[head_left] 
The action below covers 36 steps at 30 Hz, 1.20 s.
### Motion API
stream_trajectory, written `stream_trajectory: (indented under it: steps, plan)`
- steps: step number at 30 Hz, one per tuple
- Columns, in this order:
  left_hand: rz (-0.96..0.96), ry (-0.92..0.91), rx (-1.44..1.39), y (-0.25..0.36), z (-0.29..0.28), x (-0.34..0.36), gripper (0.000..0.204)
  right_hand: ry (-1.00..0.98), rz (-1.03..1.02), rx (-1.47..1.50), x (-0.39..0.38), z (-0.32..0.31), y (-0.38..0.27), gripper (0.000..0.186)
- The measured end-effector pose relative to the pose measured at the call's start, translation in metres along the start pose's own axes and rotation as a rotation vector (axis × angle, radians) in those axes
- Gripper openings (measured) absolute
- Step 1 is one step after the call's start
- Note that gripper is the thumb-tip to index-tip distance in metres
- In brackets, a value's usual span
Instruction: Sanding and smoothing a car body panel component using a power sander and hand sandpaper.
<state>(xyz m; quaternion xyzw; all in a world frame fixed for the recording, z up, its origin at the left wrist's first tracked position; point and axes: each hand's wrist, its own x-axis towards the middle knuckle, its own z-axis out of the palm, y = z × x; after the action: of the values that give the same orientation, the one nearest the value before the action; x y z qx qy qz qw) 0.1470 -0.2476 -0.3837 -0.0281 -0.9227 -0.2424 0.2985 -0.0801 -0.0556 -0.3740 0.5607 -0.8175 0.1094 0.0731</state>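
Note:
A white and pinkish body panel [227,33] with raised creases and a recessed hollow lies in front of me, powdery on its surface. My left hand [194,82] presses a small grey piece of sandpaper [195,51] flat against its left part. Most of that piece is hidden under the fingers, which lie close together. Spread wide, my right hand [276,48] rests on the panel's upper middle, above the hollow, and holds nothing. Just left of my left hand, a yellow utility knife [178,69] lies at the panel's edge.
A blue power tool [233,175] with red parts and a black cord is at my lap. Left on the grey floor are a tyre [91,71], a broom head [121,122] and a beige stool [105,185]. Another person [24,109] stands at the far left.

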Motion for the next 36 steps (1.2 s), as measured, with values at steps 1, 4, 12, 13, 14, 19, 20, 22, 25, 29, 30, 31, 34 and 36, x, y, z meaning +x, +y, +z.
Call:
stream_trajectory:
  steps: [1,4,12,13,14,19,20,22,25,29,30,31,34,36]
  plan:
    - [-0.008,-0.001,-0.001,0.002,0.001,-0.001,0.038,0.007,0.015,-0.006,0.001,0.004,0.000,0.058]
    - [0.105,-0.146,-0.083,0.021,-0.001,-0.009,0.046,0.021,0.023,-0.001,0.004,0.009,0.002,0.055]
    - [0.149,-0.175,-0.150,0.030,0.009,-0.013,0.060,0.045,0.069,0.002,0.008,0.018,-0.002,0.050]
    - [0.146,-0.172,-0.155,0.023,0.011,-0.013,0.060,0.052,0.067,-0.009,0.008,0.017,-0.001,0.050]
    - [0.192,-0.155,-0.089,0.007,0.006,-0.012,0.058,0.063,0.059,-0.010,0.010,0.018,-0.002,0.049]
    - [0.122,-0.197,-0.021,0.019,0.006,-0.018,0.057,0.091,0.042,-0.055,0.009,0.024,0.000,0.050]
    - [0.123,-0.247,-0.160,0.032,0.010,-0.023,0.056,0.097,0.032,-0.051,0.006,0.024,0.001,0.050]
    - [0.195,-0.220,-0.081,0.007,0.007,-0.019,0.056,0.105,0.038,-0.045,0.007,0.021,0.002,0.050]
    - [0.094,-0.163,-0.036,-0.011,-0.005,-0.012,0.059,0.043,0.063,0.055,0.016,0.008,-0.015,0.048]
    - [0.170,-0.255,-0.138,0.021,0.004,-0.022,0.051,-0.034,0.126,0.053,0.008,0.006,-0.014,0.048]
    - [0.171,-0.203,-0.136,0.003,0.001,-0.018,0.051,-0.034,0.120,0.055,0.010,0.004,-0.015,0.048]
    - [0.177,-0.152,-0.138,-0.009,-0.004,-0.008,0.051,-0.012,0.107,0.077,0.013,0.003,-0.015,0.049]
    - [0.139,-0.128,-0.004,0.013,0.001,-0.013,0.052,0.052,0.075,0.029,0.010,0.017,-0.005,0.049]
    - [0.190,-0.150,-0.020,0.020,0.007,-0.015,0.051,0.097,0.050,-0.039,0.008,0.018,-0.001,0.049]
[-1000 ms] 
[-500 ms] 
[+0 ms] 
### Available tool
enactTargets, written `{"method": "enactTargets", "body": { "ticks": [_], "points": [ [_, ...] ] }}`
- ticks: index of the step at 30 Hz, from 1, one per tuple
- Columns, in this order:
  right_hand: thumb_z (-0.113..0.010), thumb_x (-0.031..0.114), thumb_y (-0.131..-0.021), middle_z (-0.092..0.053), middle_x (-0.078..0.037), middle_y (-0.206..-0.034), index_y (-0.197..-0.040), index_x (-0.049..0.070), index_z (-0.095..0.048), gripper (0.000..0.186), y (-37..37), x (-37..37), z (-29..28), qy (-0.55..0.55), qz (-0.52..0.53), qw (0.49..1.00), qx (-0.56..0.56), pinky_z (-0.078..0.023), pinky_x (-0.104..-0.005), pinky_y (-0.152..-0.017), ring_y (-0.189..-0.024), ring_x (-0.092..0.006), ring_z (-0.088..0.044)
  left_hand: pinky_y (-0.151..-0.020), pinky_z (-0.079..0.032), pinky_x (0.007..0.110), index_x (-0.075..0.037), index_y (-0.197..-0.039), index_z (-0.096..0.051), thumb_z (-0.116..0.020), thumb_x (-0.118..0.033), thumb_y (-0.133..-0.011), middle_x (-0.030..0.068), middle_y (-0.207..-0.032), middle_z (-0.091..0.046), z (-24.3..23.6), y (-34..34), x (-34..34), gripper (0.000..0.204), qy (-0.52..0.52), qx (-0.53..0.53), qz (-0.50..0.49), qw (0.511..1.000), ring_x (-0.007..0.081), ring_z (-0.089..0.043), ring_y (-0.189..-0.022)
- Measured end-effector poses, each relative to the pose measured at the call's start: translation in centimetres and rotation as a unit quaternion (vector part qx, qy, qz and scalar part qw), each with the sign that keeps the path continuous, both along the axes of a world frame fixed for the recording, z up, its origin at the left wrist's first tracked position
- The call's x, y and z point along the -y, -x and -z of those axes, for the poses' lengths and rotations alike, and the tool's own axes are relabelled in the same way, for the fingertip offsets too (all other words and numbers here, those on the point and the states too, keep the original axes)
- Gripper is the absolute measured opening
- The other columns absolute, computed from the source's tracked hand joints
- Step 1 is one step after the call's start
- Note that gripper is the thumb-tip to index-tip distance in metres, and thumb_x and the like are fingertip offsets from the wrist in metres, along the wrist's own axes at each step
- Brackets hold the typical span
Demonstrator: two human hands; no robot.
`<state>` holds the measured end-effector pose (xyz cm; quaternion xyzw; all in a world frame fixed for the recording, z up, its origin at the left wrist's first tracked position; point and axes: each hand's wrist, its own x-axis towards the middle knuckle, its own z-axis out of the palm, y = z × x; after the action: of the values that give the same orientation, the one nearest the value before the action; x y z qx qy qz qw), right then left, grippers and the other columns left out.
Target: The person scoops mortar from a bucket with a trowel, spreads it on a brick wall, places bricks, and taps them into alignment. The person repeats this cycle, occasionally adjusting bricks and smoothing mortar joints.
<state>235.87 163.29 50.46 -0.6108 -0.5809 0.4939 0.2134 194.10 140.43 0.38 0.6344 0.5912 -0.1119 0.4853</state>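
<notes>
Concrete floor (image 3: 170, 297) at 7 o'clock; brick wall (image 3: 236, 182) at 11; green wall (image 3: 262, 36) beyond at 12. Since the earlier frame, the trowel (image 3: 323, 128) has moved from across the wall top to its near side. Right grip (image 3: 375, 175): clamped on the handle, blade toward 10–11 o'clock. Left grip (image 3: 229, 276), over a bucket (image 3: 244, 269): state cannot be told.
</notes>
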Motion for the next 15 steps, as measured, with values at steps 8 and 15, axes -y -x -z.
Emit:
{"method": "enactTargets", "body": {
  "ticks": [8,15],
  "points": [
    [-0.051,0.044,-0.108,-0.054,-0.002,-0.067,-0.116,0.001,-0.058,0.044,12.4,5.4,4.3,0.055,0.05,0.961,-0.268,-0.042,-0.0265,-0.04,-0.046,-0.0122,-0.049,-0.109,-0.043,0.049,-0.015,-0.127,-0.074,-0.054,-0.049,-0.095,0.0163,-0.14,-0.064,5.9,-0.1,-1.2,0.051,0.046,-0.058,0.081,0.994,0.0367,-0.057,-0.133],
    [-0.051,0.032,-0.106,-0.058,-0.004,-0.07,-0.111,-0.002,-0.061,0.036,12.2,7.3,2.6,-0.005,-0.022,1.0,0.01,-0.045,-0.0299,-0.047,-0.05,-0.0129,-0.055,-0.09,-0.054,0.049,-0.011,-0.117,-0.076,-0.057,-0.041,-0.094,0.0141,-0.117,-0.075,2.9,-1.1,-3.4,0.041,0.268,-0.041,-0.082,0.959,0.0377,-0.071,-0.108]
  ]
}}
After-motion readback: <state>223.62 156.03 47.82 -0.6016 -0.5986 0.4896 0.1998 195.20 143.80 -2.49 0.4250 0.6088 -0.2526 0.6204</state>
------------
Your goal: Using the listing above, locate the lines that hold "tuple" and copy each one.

Solution to the exercise:
- steps: step number at 30 Hz, one per tuple
- ticks: index of the step at 30 Hz, from 1, one per tuple

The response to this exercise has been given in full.